* WHAT IS REQUIRED *
Take every line in the entries that includes the word "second" and copy it.

* Records from a data source *
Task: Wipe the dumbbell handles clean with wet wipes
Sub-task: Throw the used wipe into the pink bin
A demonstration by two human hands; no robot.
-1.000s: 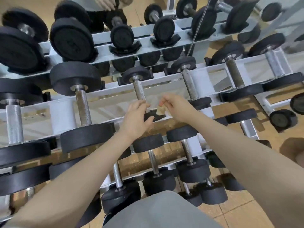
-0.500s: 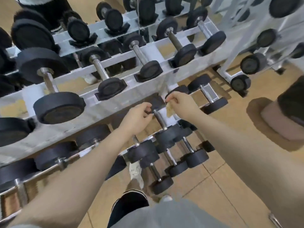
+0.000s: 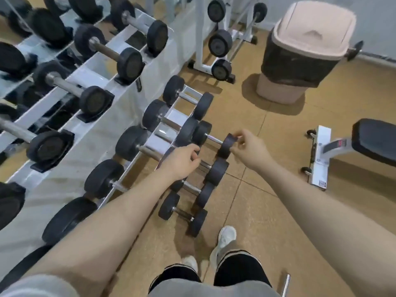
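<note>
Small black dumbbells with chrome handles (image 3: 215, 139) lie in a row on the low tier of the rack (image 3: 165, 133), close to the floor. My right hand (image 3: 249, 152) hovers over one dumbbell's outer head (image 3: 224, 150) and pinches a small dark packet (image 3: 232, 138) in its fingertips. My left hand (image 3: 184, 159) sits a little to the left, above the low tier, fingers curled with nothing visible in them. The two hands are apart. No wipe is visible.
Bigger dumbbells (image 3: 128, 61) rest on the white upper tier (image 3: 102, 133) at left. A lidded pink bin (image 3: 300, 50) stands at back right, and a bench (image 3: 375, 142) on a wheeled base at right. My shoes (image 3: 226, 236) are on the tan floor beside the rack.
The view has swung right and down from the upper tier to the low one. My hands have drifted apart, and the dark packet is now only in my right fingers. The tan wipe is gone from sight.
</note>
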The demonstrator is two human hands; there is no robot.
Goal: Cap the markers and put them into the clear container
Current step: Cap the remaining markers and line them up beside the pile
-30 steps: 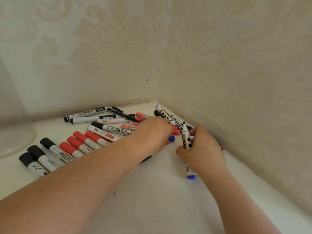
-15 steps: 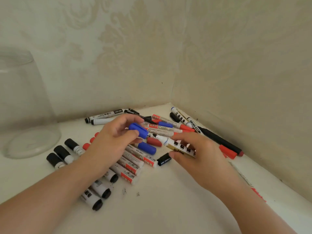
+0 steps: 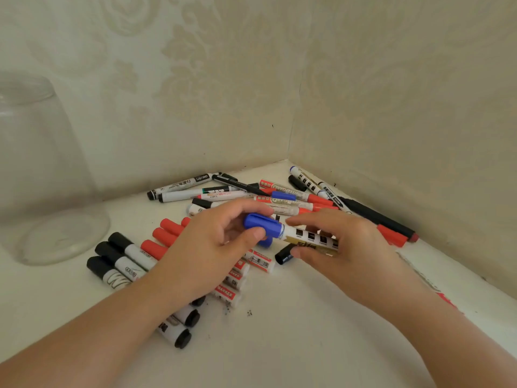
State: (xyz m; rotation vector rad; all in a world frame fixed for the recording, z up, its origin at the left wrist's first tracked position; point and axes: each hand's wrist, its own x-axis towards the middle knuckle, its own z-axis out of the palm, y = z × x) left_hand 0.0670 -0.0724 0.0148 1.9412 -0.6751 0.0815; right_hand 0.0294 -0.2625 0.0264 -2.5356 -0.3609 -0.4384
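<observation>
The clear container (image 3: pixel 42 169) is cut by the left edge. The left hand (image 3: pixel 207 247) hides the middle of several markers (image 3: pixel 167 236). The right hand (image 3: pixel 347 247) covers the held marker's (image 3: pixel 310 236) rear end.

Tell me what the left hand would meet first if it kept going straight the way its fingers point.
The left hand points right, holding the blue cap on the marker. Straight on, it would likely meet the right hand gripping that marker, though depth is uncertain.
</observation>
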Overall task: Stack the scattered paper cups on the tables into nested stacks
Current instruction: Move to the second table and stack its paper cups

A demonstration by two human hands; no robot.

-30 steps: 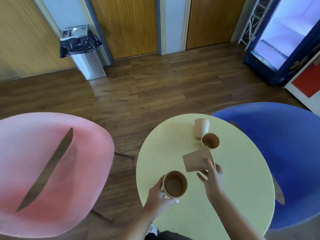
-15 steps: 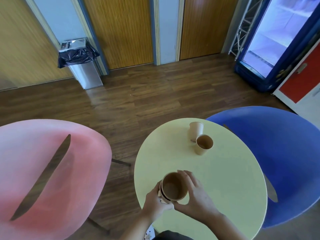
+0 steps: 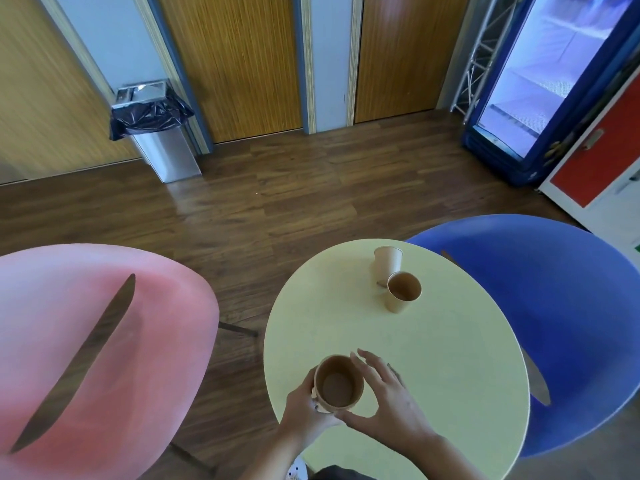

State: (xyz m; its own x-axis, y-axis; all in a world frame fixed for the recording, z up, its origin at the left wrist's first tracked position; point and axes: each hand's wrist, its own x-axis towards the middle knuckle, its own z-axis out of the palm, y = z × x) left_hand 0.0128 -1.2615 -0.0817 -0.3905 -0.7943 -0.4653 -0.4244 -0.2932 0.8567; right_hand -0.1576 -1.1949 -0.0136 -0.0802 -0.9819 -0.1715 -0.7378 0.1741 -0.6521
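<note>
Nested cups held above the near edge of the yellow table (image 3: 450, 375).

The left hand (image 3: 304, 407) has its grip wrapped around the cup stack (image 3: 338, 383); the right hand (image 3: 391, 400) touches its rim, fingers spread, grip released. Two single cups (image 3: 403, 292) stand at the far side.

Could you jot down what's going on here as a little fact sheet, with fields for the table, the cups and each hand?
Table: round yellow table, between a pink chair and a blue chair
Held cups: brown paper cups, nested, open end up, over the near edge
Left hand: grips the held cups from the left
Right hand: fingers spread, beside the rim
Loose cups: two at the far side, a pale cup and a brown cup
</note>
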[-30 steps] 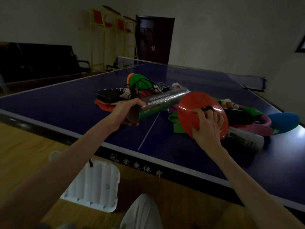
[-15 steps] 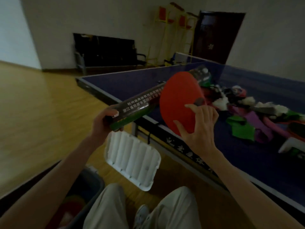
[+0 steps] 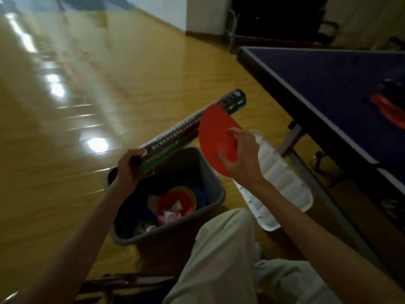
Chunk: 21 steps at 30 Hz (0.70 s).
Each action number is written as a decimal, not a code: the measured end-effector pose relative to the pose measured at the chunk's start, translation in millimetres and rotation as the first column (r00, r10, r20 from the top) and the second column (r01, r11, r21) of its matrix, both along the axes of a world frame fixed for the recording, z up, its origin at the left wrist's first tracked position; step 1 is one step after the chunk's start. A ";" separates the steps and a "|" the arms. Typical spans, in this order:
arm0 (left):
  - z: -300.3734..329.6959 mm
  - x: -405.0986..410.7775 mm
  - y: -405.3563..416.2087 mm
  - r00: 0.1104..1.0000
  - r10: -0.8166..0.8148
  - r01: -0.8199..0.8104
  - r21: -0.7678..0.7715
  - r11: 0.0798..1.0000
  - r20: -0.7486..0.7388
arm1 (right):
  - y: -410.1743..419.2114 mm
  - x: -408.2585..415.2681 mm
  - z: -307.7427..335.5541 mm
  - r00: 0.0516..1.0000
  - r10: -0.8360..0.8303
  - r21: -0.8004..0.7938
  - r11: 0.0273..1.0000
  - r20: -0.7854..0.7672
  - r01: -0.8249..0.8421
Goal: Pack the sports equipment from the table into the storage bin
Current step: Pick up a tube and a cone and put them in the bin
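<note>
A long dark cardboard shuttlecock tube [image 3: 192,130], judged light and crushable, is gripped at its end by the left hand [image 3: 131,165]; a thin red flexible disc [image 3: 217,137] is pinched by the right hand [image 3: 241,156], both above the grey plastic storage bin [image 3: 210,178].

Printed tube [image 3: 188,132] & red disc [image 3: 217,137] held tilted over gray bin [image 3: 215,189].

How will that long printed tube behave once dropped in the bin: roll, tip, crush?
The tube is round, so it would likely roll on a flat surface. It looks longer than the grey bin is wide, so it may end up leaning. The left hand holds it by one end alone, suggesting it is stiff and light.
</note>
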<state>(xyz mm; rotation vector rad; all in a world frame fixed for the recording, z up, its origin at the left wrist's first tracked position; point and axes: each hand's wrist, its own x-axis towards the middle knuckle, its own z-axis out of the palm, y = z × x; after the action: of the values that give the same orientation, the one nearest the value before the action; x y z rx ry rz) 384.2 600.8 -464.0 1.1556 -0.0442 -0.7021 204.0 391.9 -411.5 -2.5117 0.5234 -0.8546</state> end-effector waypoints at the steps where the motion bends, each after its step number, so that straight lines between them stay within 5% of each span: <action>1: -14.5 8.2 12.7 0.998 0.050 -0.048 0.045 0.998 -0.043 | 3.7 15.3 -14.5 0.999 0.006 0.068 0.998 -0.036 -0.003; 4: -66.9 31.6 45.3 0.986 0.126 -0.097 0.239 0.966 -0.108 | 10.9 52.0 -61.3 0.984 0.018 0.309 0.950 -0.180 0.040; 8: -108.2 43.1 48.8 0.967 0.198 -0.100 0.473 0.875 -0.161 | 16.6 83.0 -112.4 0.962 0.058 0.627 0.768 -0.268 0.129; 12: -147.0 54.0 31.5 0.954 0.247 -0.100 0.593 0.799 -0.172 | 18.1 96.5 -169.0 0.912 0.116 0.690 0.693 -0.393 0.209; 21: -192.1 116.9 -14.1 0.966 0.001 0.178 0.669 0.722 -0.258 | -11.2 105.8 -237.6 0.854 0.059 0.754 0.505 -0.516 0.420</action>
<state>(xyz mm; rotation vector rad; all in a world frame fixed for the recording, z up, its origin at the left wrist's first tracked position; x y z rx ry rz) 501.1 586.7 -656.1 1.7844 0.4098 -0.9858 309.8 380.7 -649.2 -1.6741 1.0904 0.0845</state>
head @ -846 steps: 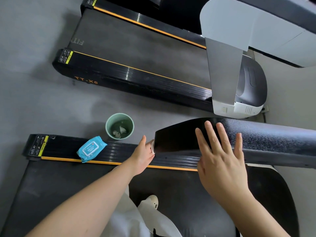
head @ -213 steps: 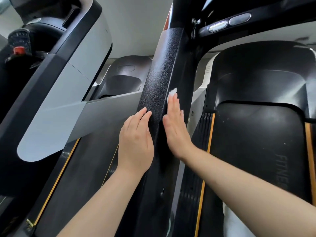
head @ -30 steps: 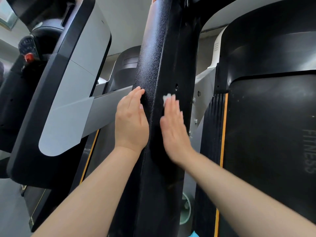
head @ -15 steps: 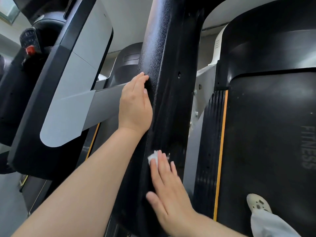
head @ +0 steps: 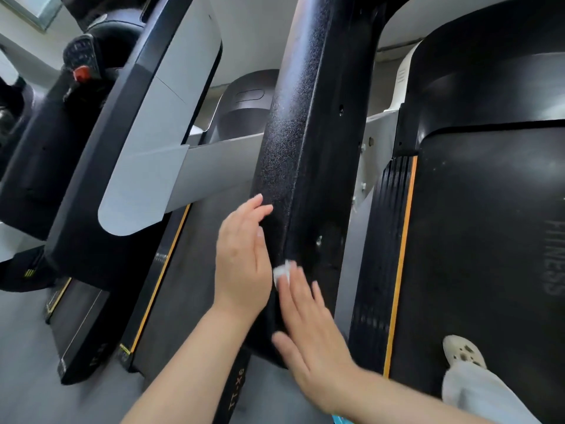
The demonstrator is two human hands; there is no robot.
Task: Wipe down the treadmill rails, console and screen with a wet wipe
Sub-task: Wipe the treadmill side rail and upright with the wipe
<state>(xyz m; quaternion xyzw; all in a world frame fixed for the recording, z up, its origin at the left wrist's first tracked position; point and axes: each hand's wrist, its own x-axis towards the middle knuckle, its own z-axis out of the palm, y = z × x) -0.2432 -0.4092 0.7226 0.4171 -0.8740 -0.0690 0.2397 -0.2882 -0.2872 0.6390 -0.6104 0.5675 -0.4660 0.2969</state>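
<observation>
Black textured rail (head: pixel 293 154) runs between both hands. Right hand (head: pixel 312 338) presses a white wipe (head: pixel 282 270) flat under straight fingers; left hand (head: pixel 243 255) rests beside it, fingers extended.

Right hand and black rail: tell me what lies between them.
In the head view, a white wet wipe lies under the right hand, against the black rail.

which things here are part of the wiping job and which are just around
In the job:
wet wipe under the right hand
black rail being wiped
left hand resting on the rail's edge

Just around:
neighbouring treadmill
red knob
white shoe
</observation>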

* EXERCISE SOLUTION *
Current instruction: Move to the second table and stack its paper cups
Each action number is written as a decimal, not a code: the measured end-effector pose relative to the pose measured at the chunk's start, translation in millimetres and rotation as the first column (r00, r10, r20 from the top) and the second column (r01, r11, r21) of its matrix, both along the axes of a world frame fixed for the recording, z up, its origin at the left wrist's first tracked position; step 1 is one step after the chunk's start. A ";" separates the steps and a "|" the arms. Typical spans, in this order:

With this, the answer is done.